*** Data segment Section Begins ***
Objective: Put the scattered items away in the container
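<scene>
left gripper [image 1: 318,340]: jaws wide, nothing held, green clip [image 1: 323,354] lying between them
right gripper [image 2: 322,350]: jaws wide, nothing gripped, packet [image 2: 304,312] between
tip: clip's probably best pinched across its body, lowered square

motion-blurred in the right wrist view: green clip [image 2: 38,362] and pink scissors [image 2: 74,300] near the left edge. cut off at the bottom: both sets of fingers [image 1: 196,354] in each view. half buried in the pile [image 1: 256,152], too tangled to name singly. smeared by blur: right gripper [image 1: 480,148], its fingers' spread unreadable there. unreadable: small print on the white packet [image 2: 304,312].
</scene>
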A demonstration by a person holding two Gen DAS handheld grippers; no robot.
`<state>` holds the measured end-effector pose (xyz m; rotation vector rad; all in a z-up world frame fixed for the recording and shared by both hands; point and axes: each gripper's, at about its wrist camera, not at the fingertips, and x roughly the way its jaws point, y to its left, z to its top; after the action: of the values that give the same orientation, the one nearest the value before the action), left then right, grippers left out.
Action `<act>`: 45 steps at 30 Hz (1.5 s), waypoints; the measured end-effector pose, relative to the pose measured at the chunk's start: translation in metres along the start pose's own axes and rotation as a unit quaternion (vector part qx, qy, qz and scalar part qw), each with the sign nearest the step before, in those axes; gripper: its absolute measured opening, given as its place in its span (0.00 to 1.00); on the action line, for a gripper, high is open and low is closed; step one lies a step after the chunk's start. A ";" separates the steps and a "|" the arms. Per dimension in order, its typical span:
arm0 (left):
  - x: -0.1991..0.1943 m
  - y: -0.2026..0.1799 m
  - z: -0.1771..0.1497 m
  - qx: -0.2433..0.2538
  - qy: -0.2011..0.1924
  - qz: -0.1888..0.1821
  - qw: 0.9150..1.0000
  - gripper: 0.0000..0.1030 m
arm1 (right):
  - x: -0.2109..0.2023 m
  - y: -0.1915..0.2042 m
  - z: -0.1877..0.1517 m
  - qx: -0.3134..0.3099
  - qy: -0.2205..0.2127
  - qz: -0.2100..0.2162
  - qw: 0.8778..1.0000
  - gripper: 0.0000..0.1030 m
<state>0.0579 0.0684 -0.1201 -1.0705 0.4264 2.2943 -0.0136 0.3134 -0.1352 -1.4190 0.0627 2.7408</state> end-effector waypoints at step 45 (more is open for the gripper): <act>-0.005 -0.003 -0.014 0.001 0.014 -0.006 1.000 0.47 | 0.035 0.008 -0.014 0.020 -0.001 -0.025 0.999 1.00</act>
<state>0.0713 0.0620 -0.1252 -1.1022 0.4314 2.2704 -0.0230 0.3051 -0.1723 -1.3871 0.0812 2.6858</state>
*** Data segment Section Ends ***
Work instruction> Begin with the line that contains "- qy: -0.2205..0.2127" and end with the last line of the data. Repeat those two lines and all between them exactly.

Answer section>
  - qy: -0.2205..0.2127
  - qz: -0.2100..0.2162
  - qw: 0.8778..1.0000
  - gripper: 0.0000..0.1030 m
<state>0.0579 0.0684 -0.1201 -1.0705 0.4264 2.2943 -0.0136 0.3134 -0.1352 -1.4190 0.0627 2.7408</state> end-effector waypoints at step 45 (more is open for the gripper): <act>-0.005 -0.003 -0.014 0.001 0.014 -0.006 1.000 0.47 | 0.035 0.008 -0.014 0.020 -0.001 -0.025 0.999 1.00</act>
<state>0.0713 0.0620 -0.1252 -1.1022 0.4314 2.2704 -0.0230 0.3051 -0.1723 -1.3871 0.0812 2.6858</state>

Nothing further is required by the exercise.